Esta práctica, que utiliza a los jóvenes como vehículos de agendas ajenas a sus propias realidades, no solo desvirtúa los procesos de formación humana, sino que transforma los espacios educativos en escenarios de confrontación. En lugar de cultivar pensamiento crítico y vocación de servicio, se apoya la polarización, el señalamiento y la lógica de enemigo, negando así la posibilidad de construir comunidad desde la diferencia. Así que, mientras se acerca el 19 de octubre y desfilan las campañas con frases recicladas y estrategias de marketing diseñadas para obtener likes, hay algo que debe quedar claro, una curul juvenil no es una tarima. Representar a las juventudes es una responsabilidad seria, no un trampolín para figurar, apalancarse o aspirar a otros cargos. Porque si no se aporta y se trabaja desde lo local, mucho menos se hará desde lo departamental o nacional.

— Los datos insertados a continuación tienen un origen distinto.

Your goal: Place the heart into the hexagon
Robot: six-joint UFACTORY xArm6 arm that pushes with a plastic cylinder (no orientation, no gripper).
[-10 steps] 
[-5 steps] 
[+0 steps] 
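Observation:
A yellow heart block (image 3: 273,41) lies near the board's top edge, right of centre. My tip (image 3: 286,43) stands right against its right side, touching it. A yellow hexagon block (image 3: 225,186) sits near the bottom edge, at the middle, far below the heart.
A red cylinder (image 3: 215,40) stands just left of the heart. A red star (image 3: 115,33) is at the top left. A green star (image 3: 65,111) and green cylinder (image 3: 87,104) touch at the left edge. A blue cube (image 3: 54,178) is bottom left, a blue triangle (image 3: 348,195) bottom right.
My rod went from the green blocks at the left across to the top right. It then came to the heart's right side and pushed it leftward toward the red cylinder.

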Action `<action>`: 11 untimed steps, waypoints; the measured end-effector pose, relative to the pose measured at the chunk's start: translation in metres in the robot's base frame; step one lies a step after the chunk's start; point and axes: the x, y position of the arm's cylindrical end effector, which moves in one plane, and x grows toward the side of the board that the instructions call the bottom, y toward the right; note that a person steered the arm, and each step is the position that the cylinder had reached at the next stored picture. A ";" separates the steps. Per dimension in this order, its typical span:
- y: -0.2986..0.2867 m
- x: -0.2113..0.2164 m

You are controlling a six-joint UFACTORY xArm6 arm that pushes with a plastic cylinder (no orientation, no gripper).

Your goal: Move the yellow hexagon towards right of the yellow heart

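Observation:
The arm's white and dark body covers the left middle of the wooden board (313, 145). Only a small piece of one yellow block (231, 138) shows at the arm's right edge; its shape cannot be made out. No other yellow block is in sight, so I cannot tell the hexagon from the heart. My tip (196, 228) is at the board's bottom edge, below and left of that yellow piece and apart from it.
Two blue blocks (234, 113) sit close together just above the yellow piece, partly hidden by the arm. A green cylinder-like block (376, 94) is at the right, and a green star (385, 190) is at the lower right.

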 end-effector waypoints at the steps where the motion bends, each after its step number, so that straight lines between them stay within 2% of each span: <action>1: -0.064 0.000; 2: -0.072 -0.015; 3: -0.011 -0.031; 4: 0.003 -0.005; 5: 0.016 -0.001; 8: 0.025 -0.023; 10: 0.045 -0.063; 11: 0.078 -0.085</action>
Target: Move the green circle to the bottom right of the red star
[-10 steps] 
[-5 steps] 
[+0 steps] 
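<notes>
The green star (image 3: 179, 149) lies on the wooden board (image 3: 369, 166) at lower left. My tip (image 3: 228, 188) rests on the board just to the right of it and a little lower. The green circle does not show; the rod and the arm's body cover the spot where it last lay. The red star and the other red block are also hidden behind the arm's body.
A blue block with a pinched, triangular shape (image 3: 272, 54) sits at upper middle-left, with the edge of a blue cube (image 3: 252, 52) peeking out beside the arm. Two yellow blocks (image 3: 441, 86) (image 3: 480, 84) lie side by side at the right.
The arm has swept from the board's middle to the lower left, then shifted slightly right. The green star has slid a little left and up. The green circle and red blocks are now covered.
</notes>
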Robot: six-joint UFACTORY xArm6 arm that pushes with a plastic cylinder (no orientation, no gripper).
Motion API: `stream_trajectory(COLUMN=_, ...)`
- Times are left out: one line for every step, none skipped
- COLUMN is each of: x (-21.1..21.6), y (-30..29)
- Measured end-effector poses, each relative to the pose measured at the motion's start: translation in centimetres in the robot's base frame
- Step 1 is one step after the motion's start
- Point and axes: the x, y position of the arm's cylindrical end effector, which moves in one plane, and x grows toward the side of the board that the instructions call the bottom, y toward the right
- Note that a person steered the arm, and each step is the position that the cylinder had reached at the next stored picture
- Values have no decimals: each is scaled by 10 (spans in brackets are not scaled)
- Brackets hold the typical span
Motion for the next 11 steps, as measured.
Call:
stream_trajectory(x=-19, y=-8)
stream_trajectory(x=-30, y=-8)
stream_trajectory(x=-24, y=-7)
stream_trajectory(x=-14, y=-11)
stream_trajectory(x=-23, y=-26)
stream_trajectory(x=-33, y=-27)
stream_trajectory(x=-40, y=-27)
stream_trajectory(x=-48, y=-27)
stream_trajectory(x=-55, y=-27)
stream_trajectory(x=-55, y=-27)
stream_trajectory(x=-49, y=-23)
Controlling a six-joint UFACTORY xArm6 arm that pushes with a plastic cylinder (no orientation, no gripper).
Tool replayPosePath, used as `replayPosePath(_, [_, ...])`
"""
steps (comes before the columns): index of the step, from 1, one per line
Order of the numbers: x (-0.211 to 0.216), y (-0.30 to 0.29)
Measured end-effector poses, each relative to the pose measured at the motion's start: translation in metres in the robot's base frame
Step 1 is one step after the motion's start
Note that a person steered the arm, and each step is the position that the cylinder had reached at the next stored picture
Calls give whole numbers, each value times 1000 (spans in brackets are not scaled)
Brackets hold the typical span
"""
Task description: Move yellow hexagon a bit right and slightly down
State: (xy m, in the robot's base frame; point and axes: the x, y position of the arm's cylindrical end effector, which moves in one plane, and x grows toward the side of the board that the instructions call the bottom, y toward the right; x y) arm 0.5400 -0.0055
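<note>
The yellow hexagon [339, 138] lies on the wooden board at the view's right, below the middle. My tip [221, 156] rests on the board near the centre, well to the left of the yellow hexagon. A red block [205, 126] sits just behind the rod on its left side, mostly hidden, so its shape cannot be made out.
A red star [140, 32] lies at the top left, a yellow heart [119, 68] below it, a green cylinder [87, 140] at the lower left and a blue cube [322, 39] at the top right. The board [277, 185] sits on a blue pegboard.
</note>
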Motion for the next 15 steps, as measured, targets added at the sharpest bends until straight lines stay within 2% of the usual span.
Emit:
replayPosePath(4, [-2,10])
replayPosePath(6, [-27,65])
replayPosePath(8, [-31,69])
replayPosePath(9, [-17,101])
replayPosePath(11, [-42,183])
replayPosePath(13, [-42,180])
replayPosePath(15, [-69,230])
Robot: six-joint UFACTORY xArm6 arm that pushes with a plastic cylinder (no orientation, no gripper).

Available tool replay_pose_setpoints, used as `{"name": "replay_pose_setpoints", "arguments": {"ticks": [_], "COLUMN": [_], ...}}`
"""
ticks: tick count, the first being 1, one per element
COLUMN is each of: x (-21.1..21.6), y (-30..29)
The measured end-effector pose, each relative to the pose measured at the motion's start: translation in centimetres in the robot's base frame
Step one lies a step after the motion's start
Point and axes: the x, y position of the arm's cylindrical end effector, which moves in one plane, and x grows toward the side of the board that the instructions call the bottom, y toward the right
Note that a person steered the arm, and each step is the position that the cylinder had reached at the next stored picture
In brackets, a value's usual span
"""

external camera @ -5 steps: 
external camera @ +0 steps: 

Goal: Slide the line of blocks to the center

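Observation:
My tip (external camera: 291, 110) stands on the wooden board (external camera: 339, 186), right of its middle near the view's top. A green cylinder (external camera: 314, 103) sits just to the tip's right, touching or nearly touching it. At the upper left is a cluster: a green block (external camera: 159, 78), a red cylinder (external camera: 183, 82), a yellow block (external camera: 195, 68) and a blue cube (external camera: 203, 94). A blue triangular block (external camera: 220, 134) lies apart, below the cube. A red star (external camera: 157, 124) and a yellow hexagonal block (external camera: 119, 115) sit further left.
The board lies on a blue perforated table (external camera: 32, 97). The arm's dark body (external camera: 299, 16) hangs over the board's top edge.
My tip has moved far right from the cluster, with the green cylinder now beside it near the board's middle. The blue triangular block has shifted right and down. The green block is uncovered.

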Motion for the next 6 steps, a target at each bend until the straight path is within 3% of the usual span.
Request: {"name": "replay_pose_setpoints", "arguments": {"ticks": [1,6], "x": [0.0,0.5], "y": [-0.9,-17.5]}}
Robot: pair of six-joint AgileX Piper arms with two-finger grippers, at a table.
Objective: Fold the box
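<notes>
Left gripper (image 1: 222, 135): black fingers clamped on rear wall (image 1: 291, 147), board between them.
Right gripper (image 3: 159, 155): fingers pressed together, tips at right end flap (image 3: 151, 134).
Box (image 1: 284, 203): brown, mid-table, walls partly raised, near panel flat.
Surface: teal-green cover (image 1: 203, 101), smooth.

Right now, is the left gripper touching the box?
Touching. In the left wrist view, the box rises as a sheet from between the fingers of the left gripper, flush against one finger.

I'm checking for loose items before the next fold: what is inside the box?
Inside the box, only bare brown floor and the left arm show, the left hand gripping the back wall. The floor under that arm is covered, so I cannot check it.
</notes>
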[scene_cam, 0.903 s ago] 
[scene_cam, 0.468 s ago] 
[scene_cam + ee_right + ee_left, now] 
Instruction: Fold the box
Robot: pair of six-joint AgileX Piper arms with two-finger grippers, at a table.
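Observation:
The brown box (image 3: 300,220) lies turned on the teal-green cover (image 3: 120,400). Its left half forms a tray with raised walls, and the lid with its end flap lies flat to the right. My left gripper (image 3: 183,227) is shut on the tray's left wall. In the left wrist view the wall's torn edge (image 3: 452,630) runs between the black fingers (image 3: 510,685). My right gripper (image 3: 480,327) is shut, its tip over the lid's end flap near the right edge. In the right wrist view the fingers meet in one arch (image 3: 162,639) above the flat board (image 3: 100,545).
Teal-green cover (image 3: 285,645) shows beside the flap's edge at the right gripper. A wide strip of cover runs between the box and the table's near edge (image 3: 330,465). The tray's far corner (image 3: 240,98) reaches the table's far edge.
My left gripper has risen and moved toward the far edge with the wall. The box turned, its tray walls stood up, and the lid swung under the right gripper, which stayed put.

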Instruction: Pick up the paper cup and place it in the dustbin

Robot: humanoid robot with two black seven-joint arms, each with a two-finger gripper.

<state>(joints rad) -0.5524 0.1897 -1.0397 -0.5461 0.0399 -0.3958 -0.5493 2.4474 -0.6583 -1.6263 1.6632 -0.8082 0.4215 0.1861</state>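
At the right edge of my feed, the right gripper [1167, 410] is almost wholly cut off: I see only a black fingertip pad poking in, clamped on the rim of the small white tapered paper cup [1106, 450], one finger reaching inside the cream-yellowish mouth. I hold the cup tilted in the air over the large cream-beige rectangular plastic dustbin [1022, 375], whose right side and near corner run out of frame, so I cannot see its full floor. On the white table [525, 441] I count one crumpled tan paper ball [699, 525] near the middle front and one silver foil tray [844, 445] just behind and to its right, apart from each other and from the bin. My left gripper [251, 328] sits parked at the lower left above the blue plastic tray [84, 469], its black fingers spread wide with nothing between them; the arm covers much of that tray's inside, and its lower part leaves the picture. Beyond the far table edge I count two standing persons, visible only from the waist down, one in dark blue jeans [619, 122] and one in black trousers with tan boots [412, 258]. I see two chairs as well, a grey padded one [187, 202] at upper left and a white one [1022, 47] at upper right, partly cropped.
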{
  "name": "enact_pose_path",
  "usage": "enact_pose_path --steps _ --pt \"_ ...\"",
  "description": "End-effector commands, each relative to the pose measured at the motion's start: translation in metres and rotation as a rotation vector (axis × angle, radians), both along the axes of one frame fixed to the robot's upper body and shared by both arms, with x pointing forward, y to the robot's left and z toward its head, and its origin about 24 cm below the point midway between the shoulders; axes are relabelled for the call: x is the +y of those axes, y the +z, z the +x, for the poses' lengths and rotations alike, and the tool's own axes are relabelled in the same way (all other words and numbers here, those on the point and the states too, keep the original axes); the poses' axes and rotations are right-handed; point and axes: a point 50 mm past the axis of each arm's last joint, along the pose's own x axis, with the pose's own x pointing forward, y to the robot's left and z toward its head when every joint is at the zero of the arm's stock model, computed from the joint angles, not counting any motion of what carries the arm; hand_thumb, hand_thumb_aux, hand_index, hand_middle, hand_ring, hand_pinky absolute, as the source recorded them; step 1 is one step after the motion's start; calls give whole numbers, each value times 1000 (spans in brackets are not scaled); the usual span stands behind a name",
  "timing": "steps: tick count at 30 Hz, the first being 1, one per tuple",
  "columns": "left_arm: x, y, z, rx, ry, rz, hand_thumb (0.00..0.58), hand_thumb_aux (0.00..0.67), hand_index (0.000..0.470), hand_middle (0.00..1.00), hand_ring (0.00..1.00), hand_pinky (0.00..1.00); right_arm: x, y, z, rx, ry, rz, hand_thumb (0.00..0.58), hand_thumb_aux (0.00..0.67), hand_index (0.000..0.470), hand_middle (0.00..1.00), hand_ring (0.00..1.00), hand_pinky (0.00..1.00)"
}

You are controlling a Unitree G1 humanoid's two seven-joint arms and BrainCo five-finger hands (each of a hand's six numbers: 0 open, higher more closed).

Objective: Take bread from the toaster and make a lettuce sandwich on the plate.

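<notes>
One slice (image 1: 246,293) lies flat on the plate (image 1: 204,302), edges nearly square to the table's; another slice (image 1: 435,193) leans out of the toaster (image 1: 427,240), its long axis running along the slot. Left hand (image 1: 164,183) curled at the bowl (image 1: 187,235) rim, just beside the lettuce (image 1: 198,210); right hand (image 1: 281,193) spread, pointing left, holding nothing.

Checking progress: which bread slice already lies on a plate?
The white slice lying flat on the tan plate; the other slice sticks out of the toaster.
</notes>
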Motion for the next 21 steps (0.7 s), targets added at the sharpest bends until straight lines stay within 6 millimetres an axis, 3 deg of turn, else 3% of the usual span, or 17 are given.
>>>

Al final, todo se reduce a cómo se concibe al joven y al rol que realmente se le permite asumir, si será un actor con voz y poder para transformar su entorno, o apenas un espectador decorativo, aplaudido simbólicamente pero ignorado en la toma de decisiones. La diferencia entre el adorno y la participación efectiva radica en el grado de incidencia que le reconoce la misma comunidad, en el talante y la capacidad de gestión que demuestra, y en qué medida sus decisiones contribuyen a mejorar o empeorar el territorio y la realidad cotidiana de los y las jóvenes.